At BetterSpace, not only can we measure engagement with our own platform, we can also help you understand how your existing wellbeing benefits are being used, or not. By creating a central wellbeing hub we give you a single dashboard from which to track usage, and help you make better decisions about where to spend your precious budget for the greatest return.
3. Optimise Your Budget
The problem with enterprise licence agreements is that you pay for 100% of team members to access a product that only a small proportion will actually use.
You may rationalise this by saying something like “but we negotiated a 50% discount off the standard price,” so let’s do some maths:
Let’s say you have 5,000 employees, and have signed up to a popular wellbeing solution at an annual cost of £60 per person per year – half the standard price. You’re spending £300,000, but have also saved £300,000 (hooray!) through being a savvy negotiator.
Most solutions get single digit engagement rates, but I’ll be generous and say 10% of your team engage with the solution for the sake of the example.
So, if 500 of your employees use the solution, which is costing £300,000 per year, you’ve actually paid £600 per person, or five times the retail price.
Suddenly that discount you negotiated doesn’t look so good.
Our marketplace model ensures you only pay for what is used.
Even at full retail price (and we usually have a similar discount), engaging the same supplier through BetterSpace would save you £240,000.
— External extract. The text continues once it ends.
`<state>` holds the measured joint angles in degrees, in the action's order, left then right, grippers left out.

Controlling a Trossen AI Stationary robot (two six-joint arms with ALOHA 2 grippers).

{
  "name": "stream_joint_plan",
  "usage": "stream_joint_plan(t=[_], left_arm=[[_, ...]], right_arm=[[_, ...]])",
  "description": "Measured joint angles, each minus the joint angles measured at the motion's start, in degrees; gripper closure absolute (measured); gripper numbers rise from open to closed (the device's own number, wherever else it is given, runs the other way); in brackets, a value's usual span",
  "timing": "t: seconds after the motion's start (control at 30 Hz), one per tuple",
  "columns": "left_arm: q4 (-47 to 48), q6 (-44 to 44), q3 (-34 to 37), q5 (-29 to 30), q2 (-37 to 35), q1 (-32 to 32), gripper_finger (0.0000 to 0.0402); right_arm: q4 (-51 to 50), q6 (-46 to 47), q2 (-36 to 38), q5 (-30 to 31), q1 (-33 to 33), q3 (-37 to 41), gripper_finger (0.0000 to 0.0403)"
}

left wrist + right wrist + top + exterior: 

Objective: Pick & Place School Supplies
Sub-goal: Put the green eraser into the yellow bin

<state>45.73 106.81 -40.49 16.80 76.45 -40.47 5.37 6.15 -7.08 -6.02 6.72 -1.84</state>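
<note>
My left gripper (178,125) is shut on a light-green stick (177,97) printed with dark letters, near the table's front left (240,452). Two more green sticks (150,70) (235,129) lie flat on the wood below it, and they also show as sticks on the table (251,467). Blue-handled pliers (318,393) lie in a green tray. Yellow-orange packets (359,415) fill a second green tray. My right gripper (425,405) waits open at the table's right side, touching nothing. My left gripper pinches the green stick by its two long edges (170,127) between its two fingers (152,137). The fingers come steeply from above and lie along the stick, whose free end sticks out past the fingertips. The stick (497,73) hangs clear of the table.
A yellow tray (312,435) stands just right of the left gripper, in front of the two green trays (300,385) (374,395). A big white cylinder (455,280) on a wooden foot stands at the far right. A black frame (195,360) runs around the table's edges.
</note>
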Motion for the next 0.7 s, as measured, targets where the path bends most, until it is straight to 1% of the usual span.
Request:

Your CFO will love you forever.
4. Provide the Best Resources
If you’ve been investing in the wellbeing of your team for a while, you’ve probably been “picking winners.” This is the phenomenon where every year or so you subscribe to a new solution, over time layering them all up and hoping that the next one is the holy grail.
While you’re layering up new resources, we normally see what we call “the law of diminishing returns,” where each new resource gets less engagement. After all, your team has seen it all before, and they tune out.
By bringing each of these resources together into BetterSpace we provide a central point for your team to access the best wellbeing solution for them. It may be one of yours, or it may be from the more than 400 resources available on the platform.
Using employee feedback and utilisation data we continually refine the solutions available, ensuring that only the most popular and most effective resources are available to your team.
So here’s the bottom line. Better wellbeing makes for happier employees, which makes for more productive employees. It’s also the right thing to do.
At BetterSpace, we give you the framework and data to ensure you’re building the highest impact wellbeing programme possible.